In the start, identify the audience. Is it members of your marketing team who need to drill into detail or executives who are looking for a high-level overview? What is the purpose of your Data Studio report? Is there a clear action or decision to be made by recipients when they receive the report?
As you work on your reports and learn how to use the different fields and formulas available in Data Studio, spend some time in Google’s support documentation to learn about the different options. In this post, I want to introduce you to calculated fields and then show you how to apply that advanced feature using a Twitter data source.
Calculated fields allow you to combine and group data into metrics and dimensions and are added to your data source. An example of a calculated metric shown in this video by Google Analytics is Profit Margin. You do this by first creating a field calling Profit. In this example, it is assumed that we have fields in our data source called revenue and a field called expenses so the new Profit field is calculated as Revenue – Expenses.
After you’ve calculated profit, you can create Profit Margin and set it to be displayed as a percentage value. You can find a good list of equations for main metrics from this blogpost.
The video also shows you how you can create a custom dimension, such as grouping country values in your data source as a new calculated field you can call sales region. This is done with the CASE statement which “lets you add logic-based flow control to a calculated field” and the regular expression match function. Do not worry if you have not use RegEx (regular expressions) or CASE statements in the past. You can still follow along with this example so you are aware of the capabilities of Data Studio for calculating your own fields.
Supermetrics for Google Sheets and Data Studio
Let’s now look at how you might use Supermetrics for Google Sheets and Google Data Studio to use data outside of Google which will include a calculated field. With this Add-on, you extend the capabilities of what Google offers in Data Studio by using non-Google data sources, such as Twitter. Google Sheets will pull in Twitter data by using the Supermetrics Add-on. From the Data Studio side, Google Sheets is then selected as the data source.

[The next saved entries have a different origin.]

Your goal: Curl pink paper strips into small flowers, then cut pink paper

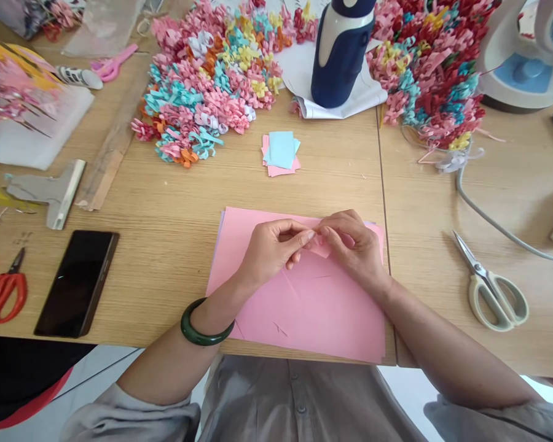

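Observation:
Over a stack of pink paper sheets (286, 307), my left hand (279, 245) and my right hand (354, 242) meet at their fingertips. Between them is a small piece of pink paper (321, 247), partly hidden by the fingers. Both hands pinch it, thumbs against forefingers. Thin pink slivers (280, 329) lie loose on the sheets below. Beyond my hands sits a small pile of light blue and pink paper pieces (282, 150).
Heaps of curled paper flowers (212, 80) and a dark blue bottle (338, 58) stand at the back. White-handled scissors (495, 294) and a grey cable (498, 224) lie right. A phone (77, 283), red scissors (7, 291), a scraper (58, 190) and a wooden strip (113, 147) lie left.

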`<action>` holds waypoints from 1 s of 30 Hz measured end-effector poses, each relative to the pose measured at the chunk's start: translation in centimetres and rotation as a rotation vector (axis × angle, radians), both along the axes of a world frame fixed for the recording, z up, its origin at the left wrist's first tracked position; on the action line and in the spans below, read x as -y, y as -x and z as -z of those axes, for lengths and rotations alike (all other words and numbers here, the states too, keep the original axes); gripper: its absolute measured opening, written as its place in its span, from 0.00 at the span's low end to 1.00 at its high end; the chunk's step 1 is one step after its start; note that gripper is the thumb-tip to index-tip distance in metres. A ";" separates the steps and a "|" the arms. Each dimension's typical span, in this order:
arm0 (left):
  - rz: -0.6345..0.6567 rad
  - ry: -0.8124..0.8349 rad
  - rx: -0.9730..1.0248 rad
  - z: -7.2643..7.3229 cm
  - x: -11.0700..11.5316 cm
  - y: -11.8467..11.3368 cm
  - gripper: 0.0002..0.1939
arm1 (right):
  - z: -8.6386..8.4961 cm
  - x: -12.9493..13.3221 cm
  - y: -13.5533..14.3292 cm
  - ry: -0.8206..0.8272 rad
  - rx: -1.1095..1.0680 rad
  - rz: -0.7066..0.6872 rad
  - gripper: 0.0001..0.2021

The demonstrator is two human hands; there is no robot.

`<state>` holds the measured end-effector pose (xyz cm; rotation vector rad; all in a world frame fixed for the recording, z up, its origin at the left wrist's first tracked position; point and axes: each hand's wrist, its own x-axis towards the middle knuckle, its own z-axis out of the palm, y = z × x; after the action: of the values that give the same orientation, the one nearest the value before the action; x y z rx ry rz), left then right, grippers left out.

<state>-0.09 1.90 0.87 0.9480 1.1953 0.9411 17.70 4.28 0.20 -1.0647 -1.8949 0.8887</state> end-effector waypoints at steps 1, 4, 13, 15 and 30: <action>-0.005 -0.026 -0.034 0.0 0.0 0.0 0.09 | 0.0 0.0 0.0 -0.002 0.006 0.006 0.08; -0.023 -0.106 -0.127 0.0 0.2 0.0 0.08 | 0.2 -0.1 -0.1 0.000 0.027 0.019 0.10; -0.060 -0.394 -0.349 0.4 0.3 -0.4 0.02 | 0.2 0.0 0.1 0.058 0.010 -0.009 0.10; -0.061 -0.464 -0.403 0.6 0.3 -0.5 0.01 | 0.3 0.0 0.1 0.088 -0.010 -0.003 0.11; -0.025 -0.298 -0.334 -0.3 -0.1 0.2 0.13 | 0.6 -0.1 -0.1 0.179 -0.169 0.023 0.03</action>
<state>-0.25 1.99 1.20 1.3720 1.3699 1.0254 17.83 4.43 -0.39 -1.0773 -1.6851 1.1163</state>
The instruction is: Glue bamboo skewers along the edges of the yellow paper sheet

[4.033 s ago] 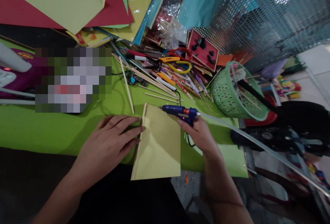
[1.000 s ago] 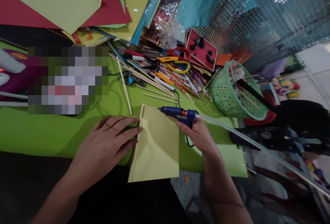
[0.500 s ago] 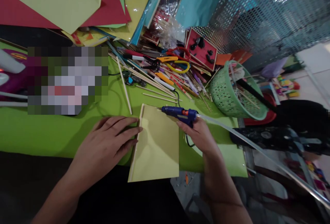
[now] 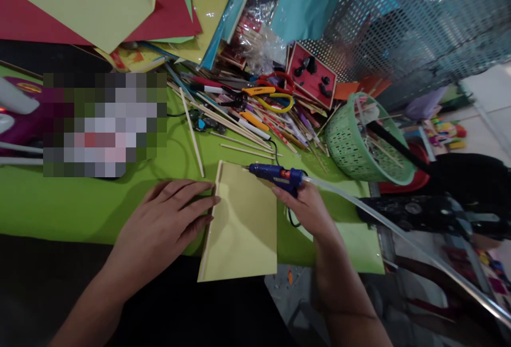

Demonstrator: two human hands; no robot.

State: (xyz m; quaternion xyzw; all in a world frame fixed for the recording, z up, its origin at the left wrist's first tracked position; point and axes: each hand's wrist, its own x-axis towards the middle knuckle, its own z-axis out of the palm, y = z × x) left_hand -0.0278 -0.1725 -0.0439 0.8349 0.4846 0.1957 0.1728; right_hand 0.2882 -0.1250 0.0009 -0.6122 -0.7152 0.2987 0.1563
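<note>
A pale yellow card (image 4: 245,224) lies on the green tabletop, its lower end reaching past the table's front edge. Along its left side runs a thin wooden stick (image 4: 207,240). My left hand (image 4: 171,219) is open, the outstretched fingertips resting on that left edge. In my right hand (image 4: 309,206) is a blue hot glue gun (image 4: 275,175), the fingers wrapped round its handle. Its nozzle points left, close to the card's top edge; I cannot tell if it touches. A long clear glue stick (image 4: 359,198) trails from the gun's back end.
Loose wooden sticks (image 4: 245,150), scissors (image 4: 275,99) and pens crowd the table beyond the card. A green basket (image 4: 345,139) stands at the right. Coloured paper sheets (image 4: 80,1) lie at the back left, and a red-backed box (image 4: 311,75) behind the pile.
The glue gun has shifted very slightly to the left along the card's top edge. My left hand and the card have stayed in place.
</note>
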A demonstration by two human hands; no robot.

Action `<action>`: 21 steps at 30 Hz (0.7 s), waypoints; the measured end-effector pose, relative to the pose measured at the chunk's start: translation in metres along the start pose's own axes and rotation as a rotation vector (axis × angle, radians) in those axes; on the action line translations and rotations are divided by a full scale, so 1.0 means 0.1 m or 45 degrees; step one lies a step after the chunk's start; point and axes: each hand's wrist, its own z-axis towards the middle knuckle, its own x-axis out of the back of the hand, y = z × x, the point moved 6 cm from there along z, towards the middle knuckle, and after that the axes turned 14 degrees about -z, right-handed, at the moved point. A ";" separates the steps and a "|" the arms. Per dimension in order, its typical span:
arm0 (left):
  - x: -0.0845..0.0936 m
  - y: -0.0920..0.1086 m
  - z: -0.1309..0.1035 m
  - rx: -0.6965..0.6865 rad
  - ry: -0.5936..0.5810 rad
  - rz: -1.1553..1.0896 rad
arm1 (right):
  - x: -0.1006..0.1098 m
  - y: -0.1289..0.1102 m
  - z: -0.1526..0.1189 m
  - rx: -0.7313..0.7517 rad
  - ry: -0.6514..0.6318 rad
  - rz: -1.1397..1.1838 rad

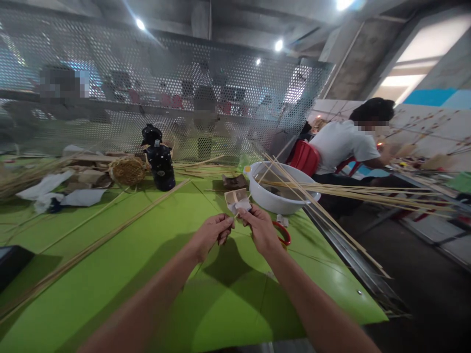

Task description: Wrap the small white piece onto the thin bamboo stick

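Observation:
My left hand (215, 234) is closed in a pinch above the green table, on what looks like a thin bamboo strip (236, 216) that shows between the hands. Close beside it, my right hand (260, 226) pinches a small crumpled white paper (242, 205), which seems to be folded around the strip. Just beyond the paper is a tan piece of cardboard (235, 196); whether it touches the paper is unclear. Partly hidden behind my right wrist are red-handled scissors (285, 234), lying on the table.
A white basin (281, 198) at the right edge has long bamboo strips (353, 189) lying across it. On the left stand a black bottle (162, 169) and a woven basket (128, 170), beside white paper (83, 197). More strips (95, 238) cross the green table (147, 274). A person (338, 142) sits beyond.

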 end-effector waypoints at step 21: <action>0.02 -0.06 -0.03 0.103 0.001 -0.228 | -0.11 0.01 -0.06 -0.028 -0.044 -0.076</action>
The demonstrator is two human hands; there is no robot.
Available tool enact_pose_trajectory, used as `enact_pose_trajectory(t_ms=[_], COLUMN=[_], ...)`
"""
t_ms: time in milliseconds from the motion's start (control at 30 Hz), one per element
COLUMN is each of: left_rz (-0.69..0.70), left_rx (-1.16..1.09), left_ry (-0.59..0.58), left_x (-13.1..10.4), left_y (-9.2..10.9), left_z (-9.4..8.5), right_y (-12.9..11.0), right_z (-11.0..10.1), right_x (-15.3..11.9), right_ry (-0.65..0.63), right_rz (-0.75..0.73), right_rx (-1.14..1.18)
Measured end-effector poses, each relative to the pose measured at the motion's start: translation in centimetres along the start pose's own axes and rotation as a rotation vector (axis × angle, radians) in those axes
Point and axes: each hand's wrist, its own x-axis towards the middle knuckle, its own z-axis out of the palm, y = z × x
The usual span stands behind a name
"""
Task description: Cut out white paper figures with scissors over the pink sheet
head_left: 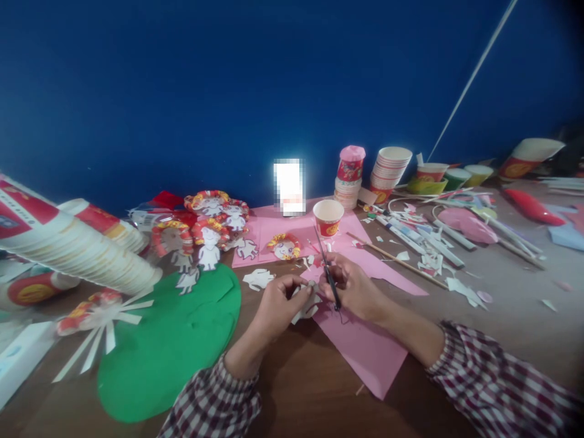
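Observation:
My left hand (pixel 283 305) pinches a small white paper cutout (pixel 306 309) in front of me. Close by on its right, my right hand (pixel 353 286) is closed round a dark slender tool (pixel 329 274), its thin tip pointing up and away; it looks like scissors or a craft knife. Pink paper (pixel 365 350) lies under and beside my right hand. Another white cutout (pixel 259 278) rests on the table just beyond my left hand. Past my hands stands an upright paper cup (pixel 328 218), with a decorated ring (pixel 283 246) to its left.
Green paper (pixel 168 347) covers the left, near stacked cups (pixel 95 249) and ringed paper figures (pixel 210 246). More cups (pixel 391 170) stand at the back right. A wooden stick (pixel 401 263), pens (pixel 404 234) and paper scraps lie to the right. A bright screen (pixel 291 187) is behind.

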Motion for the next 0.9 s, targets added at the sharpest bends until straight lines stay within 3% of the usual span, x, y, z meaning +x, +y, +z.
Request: enact_pose_trajectory(t_ms=[333,600,667,900], left_rz=[-0.223,-0.194,-0.169,-0.126], left_rx=[-0.362,-0.45,-0.475,-0.481], left_ry=[0.042,0.209,0.254,0.401], left_x=[-0.6,-0.2,-0.1,0.4], left_y=[0.4,0.2,0.2,0.1], left_z=[1.2,0.9,0.6,-0.1], right_y=[-0.6,-0.8,-1.0,-2.2], right_z=[0.3,0.5,0.9,2.8], right_x=[0.2,-0.2,-0.7,-2.7], right_ry=[0.058,0.109,0.068,-0.267], right_rz=[0.08,-0.036,-0.012,0.175], right_rx=[0.057,-0.05,-0.026,-0.002])
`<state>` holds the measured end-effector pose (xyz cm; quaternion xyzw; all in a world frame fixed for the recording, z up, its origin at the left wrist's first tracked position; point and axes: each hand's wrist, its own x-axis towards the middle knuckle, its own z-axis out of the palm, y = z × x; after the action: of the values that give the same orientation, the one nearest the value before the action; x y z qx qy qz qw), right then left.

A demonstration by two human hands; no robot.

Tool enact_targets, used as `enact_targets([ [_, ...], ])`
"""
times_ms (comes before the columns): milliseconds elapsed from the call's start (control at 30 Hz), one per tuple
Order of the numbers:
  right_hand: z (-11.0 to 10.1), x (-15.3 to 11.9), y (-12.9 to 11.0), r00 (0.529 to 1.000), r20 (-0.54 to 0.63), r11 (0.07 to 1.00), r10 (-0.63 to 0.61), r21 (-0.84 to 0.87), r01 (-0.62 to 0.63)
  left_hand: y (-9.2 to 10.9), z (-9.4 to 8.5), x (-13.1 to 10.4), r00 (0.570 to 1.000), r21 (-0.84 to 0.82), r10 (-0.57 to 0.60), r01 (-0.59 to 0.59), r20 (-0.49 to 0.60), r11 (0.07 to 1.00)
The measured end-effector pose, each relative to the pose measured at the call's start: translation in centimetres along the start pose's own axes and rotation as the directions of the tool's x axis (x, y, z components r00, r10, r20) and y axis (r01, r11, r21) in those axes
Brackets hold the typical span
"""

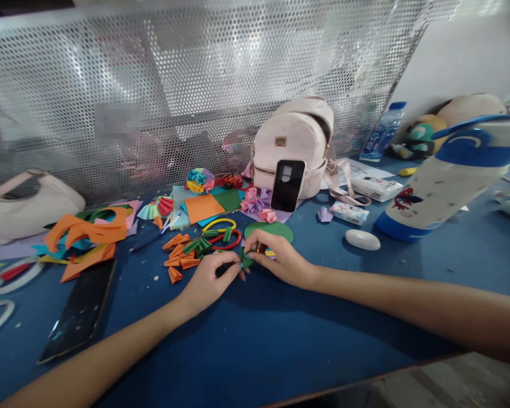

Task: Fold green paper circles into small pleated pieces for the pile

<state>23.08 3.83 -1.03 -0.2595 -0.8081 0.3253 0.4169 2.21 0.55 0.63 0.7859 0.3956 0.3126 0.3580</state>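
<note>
Between my two hands is a small piece of green paper [246,260], pinched at the fingertips. My left hand [212,279] holds its lower left side between thumb and fingers. My right hand [283,258] grips it from the right with thumb and forefinger. Just behind my right hand lies a flat green paper oval [272,230]. Folded orange paper pieces [182,258] and folded dark green ones [198,246] lie to the left of my left hand. Scissors with a red handle [233,240] are close behind it.
A black phone [80,311] and orange cut paper [85,232] lie at the left. A second phone [288,186] leans against a pale backpack [291,141]. A large bottle [442,181] and a white oval object [362,239] stand right. Perforated metal [195,85] rises behind.
</note>
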Motion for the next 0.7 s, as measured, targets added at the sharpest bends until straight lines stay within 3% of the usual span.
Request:
enact_targets([
  [267,-0.20,-0.09,-0.12,0.998,0.047,0.997,-0.040,-0.067,0.043,0.29,0.22,-0.18,0.999,0.106,0.047,-0.046,-0.004,0.993],
  [700,-0.11,-0.01,-0.32,0.995,0.081,0.997,-0.065,-0.039,0.068,0.04,0.30,-0.19,0.995,0.228,0.084,-0.092,0.044,0.969],
])
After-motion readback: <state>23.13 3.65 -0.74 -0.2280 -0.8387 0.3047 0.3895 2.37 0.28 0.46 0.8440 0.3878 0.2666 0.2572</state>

You start in Google Sheets with the Supermetrics Add-on installed. Select the Add-on and choose a Data Source of Twitter data with the fields you want to pull into sheets. In the below example, you can see the Twitter field names on the right and partial results on the left hand side in resulting Google Sheet:
Next, in Data Studio, I create a new Data Source and choose the Google Sheet that has my Twitter data (which in this case is Sheet2).
Next, I create a simple table in Data Studio to display the Twitter fields that are in Google Sheet2.
Once I had the existing Twitter dimensions and metrics in my Data Studio table, I created an additional field to measure popularity, which of course is definitely subjectively. To make this simple, my new calculated field is called Popular and I will measure Twitter popularity by adding the Tweet retweet count to the Tweet like count as seen below in the calculated field.
The below table shows the Tweet retweet count and Tweet like count fields which were automatically pulled from the Google Sheet that had my Twitter data. The third field is one I calculated from this data for a metric of popularity.
This of course is a very simple example of a calculated field, but shows you the capabilities of Data Studio and the ability to extend those capabilities to pull in non-Google data, such as Twitter, with the Supermetrics Add-on.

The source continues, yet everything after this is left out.